When one has children he needs to relax and come down all the time, and therefore the dosis of punkrock in my life has diminuished to a near zero level. So the music that sounds most at home is folk. Old folk (Pentangle, Nick Drake, my god, even Peter Paul and Mary sometimes) and new folk (Devendra Banhart etc. ). And new fold is the genre for my album of the year: Tiny Ruins - Brightly Painted One . Tiny ruins is the project of New Zealand songwriter Hollie Fullbrook. With “Brightly Painted One” she made an album that gave me the shivers, the starting track “Me at the museum, you in the wintergardens” should get a remake as a movie. As most of the best music in life, it’s the simple stuff, the three or four chords, the five or six notes from the violin or the organ, and the little bit of silence here and there, that make the difference. “Brightly Painted One” contains it all. I have been listening to this album at home while having dinner, at work, during travel and asleep and it never failed on me.

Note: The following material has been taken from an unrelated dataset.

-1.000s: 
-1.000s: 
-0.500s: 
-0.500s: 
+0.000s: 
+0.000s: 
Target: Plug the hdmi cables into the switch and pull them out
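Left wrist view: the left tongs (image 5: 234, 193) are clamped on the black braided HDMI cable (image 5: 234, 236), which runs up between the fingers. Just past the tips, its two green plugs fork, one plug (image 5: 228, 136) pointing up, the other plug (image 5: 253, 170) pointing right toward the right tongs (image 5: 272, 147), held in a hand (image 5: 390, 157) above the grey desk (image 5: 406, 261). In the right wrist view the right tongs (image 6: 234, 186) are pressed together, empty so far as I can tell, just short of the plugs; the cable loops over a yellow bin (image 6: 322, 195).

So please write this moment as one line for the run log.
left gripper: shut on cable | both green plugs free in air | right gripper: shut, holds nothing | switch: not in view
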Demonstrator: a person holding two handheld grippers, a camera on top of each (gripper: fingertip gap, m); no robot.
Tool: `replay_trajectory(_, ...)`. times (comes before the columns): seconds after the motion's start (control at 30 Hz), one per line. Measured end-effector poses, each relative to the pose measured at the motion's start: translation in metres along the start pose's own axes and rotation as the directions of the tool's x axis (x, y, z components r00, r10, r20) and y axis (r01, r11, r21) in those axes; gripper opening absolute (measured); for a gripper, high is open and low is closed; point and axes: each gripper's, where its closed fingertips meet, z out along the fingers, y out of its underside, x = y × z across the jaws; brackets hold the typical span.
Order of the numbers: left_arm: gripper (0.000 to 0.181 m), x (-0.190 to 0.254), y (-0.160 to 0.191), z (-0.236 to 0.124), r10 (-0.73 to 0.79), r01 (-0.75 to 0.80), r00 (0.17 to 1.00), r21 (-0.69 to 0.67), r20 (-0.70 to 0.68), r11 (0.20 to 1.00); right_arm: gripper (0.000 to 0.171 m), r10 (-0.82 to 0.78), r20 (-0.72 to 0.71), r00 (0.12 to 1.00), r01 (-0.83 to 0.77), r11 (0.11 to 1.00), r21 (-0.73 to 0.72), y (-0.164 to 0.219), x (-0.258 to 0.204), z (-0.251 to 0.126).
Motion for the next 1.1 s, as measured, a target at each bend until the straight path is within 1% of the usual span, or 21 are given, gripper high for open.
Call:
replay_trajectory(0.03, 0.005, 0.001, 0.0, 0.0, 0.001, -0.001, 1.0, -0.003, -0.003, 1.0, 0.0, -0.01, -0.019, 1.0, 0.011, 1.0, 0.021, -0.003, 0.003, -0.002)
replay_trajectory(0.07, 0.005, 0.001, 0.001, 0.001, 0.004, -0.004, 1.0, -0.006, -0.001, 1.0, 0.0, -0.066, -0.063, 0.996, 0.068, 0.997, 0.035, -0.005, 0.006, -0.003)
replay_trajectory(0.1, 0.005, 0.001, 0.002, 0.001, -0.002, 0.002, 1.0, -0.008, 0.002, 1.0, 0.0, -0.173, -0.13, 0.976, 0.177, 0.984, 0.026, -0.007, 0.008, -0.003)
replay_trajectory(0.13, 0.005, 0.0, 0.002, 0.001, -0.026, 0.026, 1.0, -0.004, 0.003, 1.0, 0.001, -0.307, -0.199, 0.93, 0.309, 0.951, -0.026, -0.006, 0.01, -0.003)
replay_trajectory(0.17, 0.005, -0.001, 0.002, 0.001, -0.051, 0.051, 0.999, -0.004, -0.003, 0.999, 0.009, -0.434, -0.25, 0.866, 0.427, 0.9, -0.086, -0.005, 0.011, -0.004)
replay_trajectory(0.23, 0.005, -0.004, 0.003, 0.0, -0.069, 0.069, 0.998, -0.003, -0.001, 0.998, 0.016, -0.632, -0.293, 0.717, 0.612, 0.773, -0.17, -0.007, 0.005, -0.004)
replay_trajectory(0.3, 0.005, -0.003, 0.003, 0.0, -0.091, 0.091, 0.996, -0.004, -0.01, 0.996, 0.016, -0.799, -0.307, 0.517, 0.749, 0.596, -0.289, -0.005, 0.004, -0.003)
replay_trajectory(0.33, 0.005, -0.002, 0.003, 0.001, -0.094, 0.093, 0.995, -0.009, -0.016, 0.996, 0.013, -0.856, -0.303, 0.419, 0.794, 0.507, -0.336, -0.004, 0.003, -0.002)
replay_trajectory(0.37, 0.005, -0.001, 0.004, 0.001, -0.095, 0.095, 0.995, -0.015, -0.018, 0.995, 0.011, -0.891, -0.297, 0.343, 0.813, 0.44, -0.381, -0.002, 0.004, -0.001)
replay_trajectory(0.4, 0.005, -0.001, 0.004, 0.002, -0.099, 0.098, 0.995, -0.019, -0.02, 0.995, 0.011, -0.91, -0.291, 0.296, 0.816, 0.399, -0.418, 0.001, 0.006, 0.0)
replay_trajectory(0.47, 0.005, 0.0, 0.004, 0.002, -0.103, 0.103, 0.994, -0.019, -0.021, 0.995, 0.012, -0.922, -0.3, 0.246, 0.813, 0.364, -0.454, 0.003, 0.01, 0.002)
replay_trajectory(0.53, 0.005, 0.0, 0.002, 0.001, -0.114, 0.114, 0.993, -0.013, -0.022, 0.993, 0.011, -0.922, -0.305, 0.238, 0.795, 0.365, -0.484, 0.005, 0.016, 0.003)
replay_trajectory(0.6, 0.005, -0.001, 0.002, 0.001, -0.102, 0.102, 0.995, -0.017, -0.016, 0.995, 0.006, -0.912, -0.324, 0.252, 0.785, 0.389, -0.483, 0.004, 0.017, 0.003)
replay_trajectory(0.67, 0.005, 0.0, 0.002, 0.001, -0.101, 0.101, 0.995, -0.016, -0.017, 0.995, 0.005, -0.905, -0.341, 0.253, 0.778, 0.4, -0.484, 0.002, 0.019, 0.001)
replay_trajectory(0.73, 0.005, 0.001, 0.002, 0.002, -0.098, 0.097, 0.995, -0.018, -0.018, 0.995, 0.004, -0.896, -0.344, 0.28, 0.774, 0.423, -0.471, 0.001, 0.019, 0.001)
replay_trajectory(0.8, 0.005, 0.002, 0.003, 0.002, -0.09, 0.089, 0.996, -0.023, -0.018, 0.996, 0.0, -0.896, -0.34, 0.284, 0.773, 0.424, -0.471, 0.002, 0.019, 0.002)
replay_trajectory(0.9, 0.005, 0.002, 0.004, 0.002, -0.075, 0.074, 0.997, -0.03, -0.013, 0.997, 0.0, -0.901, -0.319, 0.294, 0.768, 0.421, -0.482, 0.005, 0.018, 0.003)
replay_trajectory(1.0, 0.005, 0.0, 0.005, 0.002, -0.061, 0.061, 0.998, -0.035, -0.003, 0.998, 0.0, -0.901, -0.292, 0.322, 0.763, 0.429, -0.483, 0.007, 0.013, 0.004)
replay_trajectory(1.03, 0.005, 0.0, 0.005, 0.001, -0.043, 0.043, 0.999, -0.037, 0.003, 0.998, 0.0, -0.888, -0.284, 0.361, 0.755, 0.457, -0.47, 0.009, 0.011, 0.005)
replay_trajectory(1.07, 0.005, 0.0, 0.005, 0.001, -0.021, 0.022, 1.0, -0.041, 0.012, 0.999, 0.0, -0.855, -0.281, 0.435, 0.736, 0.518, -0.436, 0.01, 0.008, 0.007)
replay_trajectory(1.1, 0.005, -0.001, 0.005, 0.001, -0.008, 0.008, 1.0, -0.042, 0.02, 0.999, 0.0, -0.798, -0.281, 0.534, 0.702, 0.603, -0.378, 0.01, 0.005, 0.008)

Go and buy this album. 

But the most mindblwoing thing was this one: Catalan singer Silvia Perez Cruz and producer Refree published an album called “Granada”. She is probably the best contemporary singer in the world, he is an underrated guitarist. Both work together since a couple of years. I had first heard them together with a version of “Gallo Rojo Gallo Negro”  by Chicho Sanchez Ferloso that they had produced for the sampler “Fundacion Robo” (https://esunrobo.bandcamp.com/track/gallo-rojo-gallo-negro). Their now published album is mostly only guitar and voice, but every song has a very different attitude, arrangement, tonality, language. It made me cry. Literally. This is one of those albums that make you think that it’s not necessary to produce any other music anymore, it has now been done, completed, finished off. Probably no one will understand (but my wife). but this is it. Music. This is why music exists. It’s the most intense and abstract way of communication, of transferring emotions from on to the other. This album is taking it all, from the Kunstlied, to the folksong, from psychedelia to traditional, and back again, from noise to rock to the song that your mother sang to you to make you sleep. Whow.